Oui et non. De nos jours l’espérance de vie est telle que tous les ans on gagne 3 mois et la qualité de vie en Europe y fait beaucoup. C’est énorme. Par exemple, Napoléon Bonaparte a pris la tête de la république à l’âge de 35 ans, c’était l’âge où les gens mourraient à cette époque-là. Alors que maintenant l’échelle est nettement différente, 35 ans désormais c’est quelqu’un de jeune. C’est certain il y a des gens qui meurent beaucoup plus jeune comme Philippe et puis il y a des gens plus âgés, plus en forme. Mais en fait il existe beaucoup de cancer parce que c’est lié au vieillissement de la population, c’est normal d’avoir plus de cancer. Avec le vieillissement on va accuser des anomalies qui vont aboutir à des cancers. Et si certains sont des cancers incurables, c’est un grand sujet de débat. À savoir si on me fait des prélèvements aujourd’hui, il y a 25 % de chance qu’on me trouve un cancer donc je vis avec lui. Notre métier à nous quand le cancer nous touche c’est de faire des traitements pour lesquels on ne va peut-être pas guérir le cancer mais de permettre aux personnes d’avoir une vie normale.
Le fait qu’une partie du corps médical et de la recherche se déplace en terrain neutre permet plus facilement à la parole de se libérer lors des conférences ?
Un des éléments pour aider les gens à parler est lié à l’organisation de cette conférence où les gens ne posent pas de question directement. Ils écrivent sur des papiers avec leurs mots des questions extrêmement précises, parfois dérangeantes. Alors c’est plus simple que ce soit quelqu’un d’autre qui pose la question. C’est pour eux est un élément important. Il n’y a pas le frein de savoir ce que va penser la personne qui est à côté. Ça permet de dépersonnaliser certaines questions.

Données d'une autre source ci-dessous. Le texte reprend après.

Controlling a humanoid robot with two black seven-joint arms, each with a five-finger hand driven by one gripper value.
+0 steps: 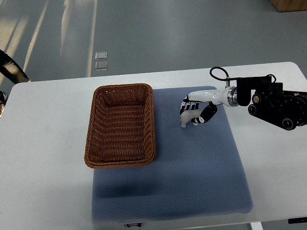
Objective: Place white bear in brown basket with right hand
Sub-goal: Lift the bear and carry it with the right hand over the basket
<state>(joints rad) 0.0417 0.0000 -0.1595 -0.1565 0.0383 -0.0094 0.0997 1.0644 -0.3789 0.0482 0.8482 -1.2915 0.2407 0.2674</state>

D’où l’importance de ces rencontres lors de manifestation autour de la thématique du cancer ?
Notre rôle en tant que cliniciens ou chercheurs est aussi de faire des conférences publiques. Nous en faisons moins dans les grandes villes car elles ont très peu de succès. Et quand on est chercheur et qu’on a besoin de fonds pour la recherche, il est nécessaire de participer à des conférences, c’est aussi bénéfique pour nous. C’est un bel exercice, pour Augustin le Naour qui est un jeune chercheur, ça lui apprend à parler en public, d’apprendre à communiquer sans les mots scientifiques. La vulgarisation d’un travail de rechercher scientifique est très importante. D’ailleurs il va participer à un concours « ma thèse en 180 secondes » qui permet de présenter un sujet de recherche à un auditoire profane et diversifié en 3 minutes.
Quel est votre souvenir le plus marquant de ces journées ?
C’est l’engouement des gens pour la conférence. Ces gens participent et après la conférence, ils viennent nous voir, nous parler de quelqu’un, de leur entourage, tout cela fait partie des moments importants. Ça montre que l’on a su être suffisamment proche d’eux, surtout lorsqu’ils viennent se confier.